Before, a break would only exit the most inner loop of the generator.

Now I can do things like this:

func primes(low,high,yield)
{    
    foreach(i in range(low,high))   
    {             
         foreach(j in range(2,i/2))        
         { 
             if (i % j == 0)
             {
                break;
             };
         }
         else
         {  
             yield(i);
         };         
    }; 
};


foreach(prime in primes(2,100))
{
    print(prime);
    if (prime > 50,break);
}
else
{
    print(""done"");
};

Plastic – Added generator support


I’ve added generator support to my toy language “Plastic”.
It’s quite funny how easy it is to implement some language features once you understand how they work behind the scenes.
At first, I thought generators would be extremely hard to implement, requiring AST transformations to build state machines a’la C# for enumerable methods.

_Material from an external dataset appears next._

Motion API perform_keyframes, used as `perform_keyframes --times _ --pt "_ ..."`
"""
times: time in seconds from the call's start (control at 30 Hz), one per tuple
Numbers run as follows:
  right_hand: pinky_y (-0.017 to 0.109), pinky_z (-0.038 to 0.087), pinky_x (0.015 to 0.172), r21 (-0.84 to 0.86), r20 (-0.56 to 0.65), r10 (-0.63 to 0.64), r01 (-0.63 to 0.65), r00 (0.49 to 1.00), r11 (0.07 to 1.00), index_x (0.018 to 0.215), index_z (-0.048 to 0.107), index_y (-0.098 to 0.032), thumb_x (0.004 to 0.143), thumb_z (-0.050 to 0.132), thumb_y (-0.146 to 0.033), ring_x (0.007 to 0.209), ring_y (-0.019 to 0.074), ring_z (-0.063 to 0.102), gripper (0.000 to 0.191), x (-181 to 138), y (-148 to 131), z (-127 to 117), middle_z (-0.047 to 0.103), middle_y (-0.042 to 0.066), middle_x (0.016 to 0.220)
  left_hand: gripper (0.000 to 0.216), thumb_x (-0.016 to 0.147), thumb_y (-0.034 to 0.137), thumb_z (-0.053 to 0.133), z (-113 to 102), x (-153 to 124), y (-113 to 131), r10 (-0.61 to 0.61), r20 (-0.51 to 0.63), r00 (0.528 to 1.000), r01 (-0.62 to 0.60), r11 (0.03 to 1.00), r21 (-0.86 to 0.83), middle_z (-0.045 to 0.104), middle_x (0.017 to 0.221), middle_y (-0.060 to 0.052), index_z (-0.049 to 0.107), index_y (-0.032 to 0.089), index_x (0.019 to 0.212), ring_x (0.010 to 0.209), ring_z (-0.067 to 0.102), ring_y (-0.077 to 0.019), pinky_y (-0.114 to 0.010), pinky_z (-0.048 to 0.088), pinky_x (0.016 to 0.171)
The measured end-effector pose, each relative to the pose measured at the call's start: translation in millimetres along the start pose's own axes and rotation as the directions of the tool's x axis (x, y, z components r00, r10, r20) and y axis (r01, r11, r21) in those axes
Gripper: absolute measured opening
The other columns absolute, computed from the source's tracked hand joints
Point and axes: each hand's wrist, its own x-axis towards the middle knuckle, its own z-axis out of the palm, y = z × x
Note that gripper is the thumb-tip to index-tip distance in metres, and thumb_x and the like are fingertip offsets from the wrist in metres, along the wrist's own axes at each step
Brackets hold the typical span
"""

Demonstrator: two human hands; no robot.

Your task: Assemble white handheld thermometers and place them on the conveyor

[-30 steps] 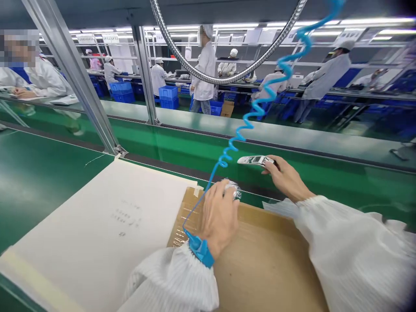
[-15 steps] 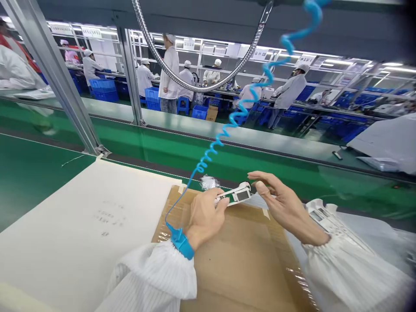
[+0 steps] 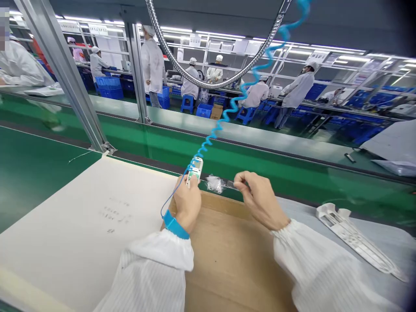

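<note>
My left hand (image 3: 186, 201) is closed around a small white handheld device (image 3: 195, 170) with a green-tinted screen, held upright above the far edge of a brown cardboard sheet (image 3: 234, 255). A blue wrist strap (image 3: 173, 224) with a coiled blue cord (image 3: 227, 112) is on my left wrist. My right hand (image 3: 256, 197) is closed in a pinch on a thin strip or film (image 3: 229, 185) that leads to a crumpled clear wad (image 3: 214, 183) lying between the hands.
A white paper sheet (image 3: 81, 225) lies left of the cardboard. A white plastic tray part (image 3: 354, 236) rests at right on a grey sheet. A green conveyor belt (image 3: 260, 158) runs behind. Metal frame posts (image 3: 65, 73) stand left. Several coated workers stand at far benches.
The device passed from my right hand to my left, which now holds it upright. My right hand left it and pinched the thin strip by the clear wad.
</note>
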Motion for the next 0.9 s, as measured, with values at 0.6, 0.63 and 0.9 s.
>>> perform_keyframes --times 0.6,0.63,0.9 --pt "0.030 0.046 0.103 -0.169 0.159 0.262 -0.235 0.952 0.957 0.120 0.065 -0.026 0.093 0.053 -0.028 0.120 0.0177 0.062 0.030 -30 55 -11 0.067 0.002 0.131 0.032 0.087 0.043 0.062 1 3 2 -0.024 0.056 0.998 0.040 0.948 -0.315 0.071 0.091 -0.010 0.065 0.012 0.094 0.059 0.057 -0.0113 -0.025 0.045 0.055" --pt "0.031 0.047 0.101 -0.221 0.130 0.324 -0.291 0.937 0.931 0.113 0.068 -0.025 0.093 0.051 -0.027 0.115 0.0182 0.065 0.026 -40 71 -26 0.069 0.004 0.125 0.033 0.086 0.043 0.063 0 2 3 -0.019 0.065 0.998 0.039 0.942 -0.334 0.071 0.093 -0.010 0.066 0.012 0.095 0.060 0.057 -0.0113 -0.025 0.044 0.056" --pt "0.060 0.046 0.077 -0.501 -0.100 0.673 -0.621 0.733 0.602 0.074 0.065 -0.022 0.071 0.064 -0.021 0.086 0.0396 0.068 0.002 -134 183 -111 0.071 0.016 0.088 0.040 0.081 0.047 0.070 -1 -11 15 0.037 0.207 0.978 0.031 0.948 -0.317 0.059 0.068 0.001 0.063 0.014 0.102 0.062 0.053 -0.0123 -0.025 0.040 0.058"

But my java script guru colleague Sebastian Markbåge stated “its simple, just invoke the for each body as a closure from the generator when you hit yield”.
It’s so brilliant, no AST transformations and I could implement the whole thing in less than 20 LOC.

This enables me to write code like this:

//a generator function
func Range(low,high)
{
    for(let i=low,i<=high,i++)
    {
        yield(i); 
    };
};

//loop over the generator values
foreach(x in Range(5,20))
{
    foreach(y in Range(1,2))
    {
        print ("yielded " + x + " " +y);
    };
};

Looks like a real language almost, doesn’t it? :-)

So what going on here?

Well, the foreach function creates a closure of its own body with a single in argument, this closure is then stored and the generator function is invoked.
Once the generator calls the “yield” function, the yield function will route the yielded value into the closure of the foreach body.
This works fine even for nested loops.

Playing with Plastic


As some of you might know, I’ve been fiddling with a generic DSL grammar, here and here.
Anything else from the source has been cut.